_Work instructions_: Your answer must be every line of the data that holds the string "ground".

(Stored items)

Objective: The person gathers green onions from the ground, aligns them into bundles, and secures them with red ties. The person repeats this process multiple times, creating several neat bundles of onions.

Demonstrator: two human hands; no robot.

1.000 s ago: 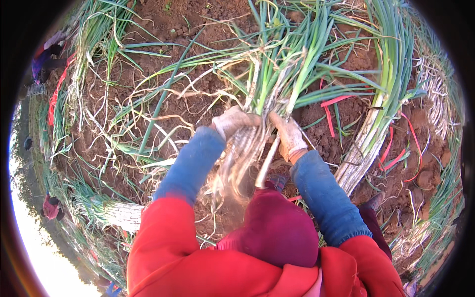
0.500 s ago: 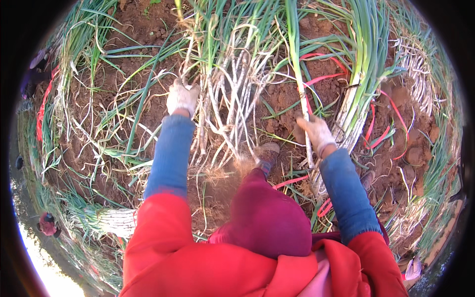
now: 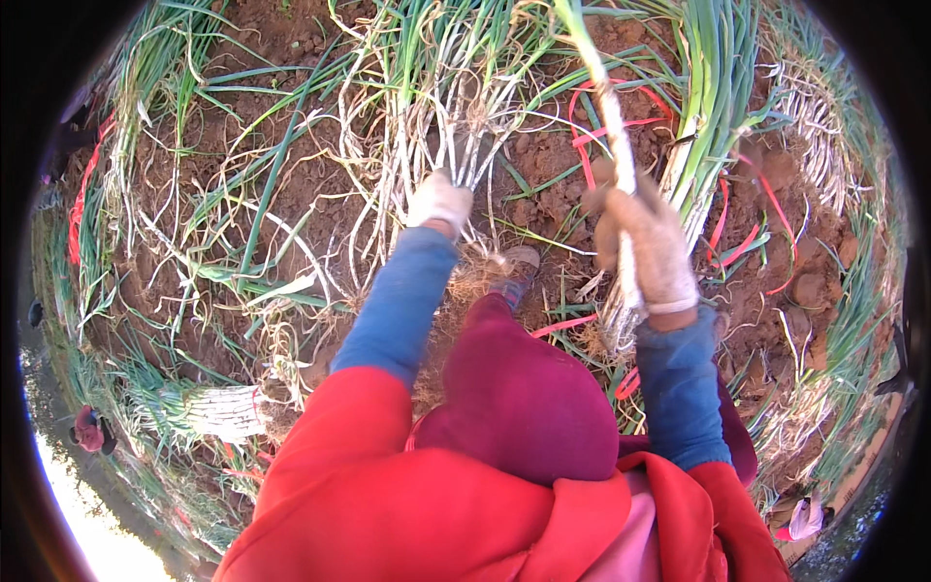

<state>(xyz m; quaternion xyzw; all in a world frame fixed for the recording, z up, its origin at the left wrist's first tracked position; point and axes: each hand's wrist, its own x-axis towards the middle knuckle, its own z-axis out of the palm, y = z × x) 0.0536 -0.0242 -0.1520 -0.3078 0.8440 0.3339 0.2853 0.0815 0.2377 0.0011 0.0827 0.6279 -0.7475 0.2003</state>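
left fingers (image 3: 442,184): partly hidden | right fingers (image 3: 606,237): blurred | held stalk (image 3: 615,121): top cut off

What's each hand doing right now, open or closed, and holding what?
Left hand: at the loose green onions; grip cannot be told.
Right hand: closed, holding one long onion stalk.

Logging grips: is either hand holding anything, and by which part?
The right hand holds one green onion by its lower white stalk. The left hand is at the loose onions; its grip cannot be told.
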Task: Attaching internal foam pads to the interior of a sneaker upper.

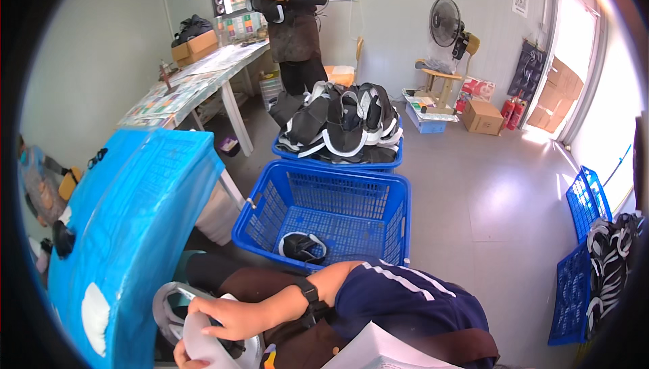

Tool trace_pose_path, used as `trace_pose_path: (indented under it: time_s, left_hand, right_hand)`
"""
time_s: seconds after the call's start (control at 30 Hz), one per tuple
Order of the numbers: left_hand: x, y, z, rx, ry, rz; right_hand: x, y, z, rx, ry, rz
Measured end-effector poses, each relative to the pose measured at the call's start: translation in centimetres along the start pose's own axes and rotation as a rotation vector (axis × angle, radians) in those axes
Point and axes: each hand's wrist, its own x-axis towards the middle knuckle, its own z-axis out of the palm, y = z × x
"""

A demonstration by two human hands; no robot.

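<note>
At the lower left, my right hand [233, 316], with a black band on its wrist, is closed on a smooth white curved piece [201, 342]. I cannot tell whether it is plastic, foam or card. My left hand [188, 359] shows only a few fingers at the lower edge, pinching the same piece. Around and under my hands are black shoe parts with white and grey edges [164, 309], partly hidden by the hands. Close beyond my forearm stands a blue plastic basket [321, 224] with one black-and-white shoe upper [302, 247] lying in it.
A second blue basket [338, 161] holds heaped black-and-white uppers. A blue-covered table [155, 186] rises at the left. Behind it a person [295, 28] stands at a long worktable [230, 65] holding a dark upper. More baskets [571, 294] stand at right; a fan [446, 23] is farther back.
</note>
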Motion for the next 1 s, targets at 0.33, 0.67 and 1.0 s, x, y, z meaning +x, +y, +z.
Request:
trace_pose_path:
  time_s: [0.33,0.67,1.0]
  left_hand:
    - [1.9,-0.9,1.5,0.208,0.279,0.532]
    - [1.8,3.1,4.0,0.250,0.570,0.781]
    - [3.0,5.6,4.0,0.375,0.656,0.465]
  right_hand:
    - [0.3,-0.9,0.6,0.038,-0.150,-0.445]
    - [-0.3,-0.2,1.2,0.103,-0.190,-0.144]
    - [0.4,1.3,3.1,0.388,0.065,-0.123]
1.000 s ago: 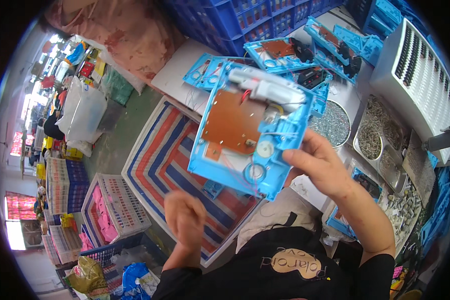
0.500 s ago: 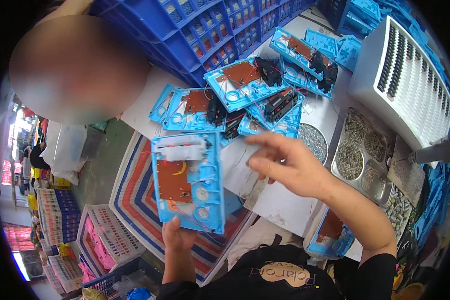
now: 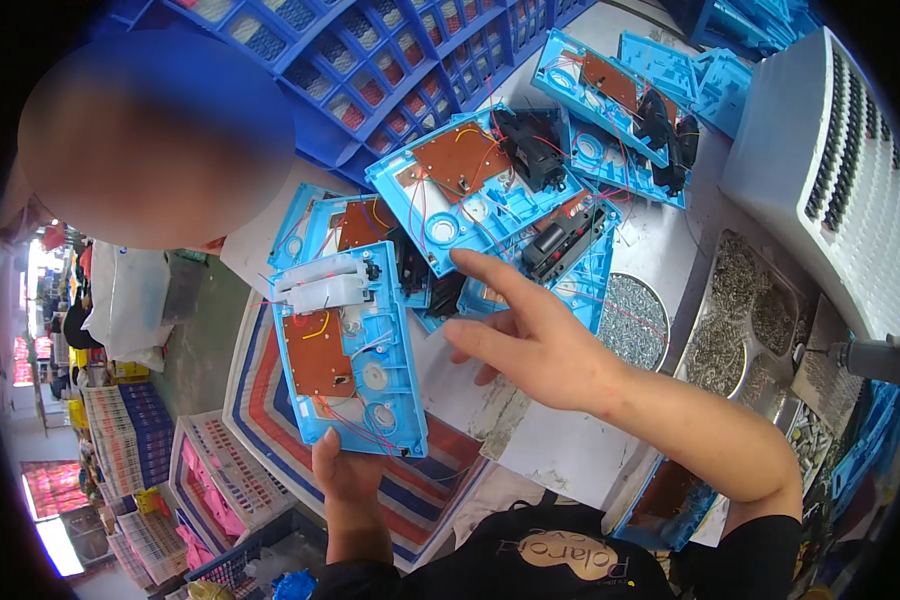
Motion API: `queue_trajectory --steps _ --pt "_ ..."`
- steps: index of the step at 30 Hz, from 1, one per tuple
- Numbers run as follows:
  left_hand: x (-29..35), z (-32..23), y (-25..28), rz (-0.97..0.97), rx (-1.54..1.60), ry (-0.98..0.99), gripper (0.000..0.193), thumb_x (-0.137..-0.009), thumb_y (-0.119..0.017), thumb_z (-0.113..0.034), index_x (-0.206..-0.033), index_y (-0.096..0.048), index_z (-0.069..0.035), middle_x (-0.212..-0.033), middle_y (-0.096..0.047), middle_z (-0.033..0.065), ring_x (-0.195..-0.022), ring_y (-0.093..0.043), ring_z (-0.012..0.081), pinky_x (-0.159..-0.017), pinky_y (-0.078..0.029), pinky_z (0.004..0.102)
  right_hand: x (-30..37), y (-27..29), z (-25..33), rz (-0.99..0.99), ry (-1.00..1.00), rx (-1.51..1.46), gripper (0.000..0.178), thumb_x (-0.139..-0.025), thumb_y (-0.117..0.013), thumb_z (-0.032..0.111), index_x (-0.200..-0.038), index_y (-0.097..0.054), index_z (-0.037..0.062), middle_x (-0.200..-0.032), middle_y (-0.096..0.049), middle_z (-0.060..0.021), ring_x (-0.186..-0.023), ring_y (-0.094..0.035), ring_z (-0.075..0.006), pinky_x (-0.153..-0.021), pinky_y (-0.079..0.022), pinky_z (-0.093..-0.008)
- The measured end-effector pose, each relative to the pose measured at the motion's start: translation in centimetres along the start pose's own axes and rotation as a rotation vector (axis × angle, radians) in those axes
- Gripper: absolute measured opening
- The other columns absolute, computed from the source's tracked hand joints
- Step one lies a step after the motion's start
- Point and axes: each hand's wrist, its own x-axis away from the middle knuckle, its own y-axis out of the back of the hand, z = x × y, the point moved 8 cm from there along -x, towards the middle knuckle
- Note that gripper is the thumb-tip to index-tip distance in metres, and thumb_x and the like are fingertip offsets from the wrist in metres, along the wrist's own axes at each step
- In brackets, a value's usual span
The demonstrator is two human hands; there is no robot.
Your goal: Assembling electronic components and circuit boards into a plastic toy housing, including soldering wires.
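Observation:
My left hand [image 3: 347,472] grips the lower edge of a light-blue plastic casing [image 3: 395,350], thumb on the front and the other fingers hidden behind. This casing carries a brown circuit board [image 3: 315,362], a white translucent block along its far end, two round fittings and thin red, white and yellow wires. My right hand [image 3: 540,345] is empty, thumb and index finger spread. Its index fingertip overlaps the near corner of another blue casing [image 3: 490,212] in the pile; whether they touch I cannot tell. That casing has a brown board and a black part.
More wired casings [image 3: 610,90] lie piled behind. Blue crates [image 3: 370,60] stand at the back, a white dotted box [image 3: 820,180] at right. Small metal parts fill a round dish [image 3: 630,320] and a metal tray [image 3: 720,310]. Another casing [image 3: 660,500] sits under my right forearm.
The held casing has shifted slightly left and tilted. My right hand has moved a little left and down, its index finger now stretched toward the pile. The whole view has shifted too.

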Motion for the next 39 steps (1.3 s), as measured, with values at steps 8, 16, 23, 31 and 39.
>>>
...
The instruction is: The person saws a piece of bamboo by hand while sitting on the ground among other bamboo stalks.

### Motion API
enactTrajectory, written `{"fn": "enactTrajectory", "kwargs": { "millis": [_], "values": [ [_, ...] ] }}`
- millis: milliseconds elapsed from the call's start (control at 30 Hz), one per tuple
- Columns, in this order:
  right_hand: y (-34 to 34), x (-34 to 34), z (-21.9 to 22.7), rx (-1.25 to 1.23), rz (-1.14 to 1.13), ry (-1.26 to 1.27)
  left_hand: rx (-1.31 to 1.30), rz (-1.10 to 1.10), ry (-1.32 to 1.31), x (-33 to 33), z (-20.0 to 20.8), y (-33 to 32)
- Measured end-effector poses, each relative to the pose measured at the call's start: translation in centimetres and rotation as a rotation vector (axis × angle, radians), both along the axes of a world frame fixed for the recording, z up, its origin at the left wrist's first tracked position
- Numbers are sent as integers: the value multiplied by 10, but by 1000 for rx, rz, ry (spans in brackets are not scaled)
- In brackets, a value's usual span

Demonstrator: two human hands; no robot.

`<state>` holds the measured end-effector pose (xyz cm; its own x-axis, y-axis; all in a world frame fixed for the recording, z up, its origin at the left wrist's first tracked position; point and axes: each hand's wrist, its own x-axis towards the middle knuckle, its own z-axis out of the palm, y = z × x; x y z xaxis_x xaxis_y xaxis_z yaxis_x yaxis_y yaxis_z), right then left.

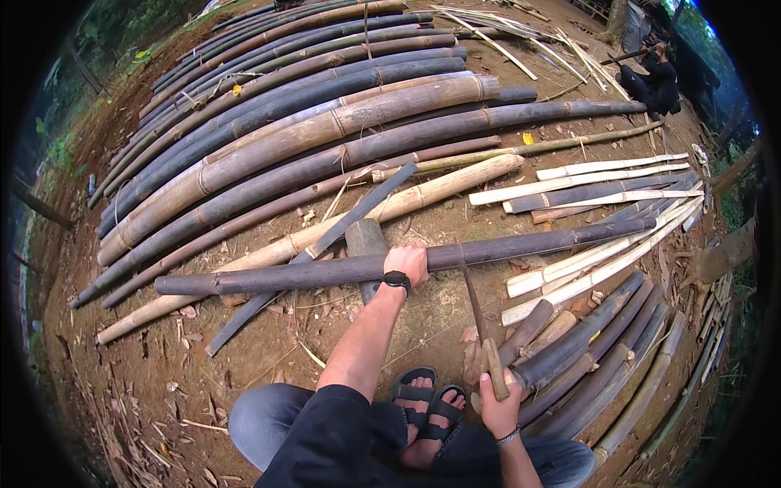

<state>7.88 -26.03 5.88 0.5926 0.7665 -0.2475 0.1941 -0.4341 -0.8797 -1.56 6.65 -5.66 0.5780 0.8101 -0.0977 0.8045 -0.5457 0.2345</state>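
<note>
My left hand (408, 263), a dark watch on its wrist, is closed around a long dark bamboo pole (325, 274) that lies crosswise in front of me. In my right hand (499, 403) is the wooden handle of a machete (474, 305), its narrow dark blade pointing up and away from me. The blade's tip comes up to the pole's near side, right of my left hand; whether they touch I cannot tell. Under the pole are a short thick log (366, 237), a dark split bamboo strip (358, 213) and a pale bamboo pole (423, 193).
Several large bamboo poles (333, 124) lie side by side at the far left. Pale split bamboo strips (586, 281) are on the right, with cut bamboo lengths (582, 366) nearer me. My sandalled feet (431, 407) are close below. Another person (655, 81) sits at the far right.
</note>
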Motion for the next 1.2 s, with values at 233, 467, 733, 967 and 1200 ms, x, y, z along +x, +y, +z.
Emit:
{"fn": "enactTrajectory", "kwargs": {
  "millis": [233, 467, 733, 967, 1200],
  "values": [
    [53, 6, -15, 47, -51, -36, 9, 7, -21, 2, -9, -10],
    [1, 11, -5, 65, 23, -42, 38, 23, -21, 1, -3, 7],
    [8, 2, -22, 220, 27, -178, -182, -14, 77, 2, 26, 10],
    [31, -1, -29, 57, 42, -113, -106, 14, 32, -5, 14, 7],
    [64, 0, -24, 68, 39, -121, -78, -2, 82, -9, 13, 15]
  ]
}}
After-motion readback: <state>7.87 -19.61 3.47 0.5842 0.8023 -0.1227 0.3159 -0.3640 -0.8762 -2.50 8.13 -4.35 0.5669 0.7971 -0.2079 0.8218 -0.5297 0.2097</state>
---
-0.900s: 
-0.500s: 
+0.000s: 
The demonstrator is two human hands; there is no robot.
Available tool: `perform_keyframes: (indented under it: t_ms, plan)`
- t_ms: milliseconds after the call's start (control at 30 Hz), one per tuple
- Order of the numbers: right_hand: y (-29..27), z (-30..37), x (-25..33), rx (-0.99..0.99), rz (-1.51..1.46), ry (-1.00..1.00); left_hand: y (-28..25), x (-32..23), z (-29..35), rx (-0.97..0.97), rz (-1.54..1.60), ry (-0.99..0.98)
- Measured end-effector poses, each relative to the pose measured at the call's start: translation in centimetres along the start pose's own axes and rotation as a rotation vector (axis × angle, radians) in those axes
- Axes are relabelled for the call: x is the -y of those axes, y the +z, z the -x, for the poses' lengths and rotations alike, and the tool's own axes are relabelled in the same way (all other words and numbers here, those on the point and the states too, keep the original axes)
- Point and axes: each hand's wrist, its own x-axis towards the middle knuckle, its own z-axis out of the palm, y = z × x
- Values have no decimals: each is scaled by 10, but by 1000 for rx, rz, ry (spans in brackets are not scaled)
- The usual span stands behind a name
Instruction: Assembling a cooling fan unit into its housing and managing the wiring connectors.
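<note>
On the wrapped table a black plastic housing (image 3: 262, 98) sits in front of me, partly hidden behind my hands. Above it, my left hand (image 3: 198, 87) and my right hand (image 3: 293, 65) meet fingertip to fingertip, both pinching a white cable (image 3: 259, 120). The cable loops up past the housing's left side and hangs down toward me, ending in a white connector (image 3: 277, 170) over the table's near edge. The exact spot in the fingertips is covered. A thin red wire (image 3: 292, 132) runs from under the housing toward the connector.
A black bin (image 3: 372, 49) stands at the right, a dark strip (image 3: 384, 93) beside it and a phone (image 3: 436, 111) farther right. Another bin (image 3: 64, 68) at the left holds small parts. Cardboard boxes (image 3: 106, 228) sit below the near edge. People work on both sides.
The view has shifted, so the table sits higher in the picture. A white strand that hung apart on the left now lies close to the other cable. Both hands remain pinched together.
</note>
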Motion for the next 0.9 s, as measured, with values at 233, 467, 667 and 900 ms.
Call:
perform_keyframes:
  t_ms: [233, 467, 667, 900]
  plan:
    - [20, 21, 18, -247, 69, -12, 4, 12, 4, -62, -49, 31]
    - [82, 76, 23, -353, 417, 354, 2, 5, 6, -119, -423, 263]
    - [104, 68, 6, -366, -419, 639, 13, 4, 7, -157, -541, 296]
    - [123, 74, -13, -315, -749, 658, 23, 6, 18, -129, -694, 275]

_Task solution_:
Objective: The person gathers green onions from the ground, aligns them into bundles, and secures them with red ties. The person repeats this process multiple times, creating several neat bundles of onions.
The instruction is: The person saws a piece of bamboo by hand while sitting on the ground among other bamboo stalks.

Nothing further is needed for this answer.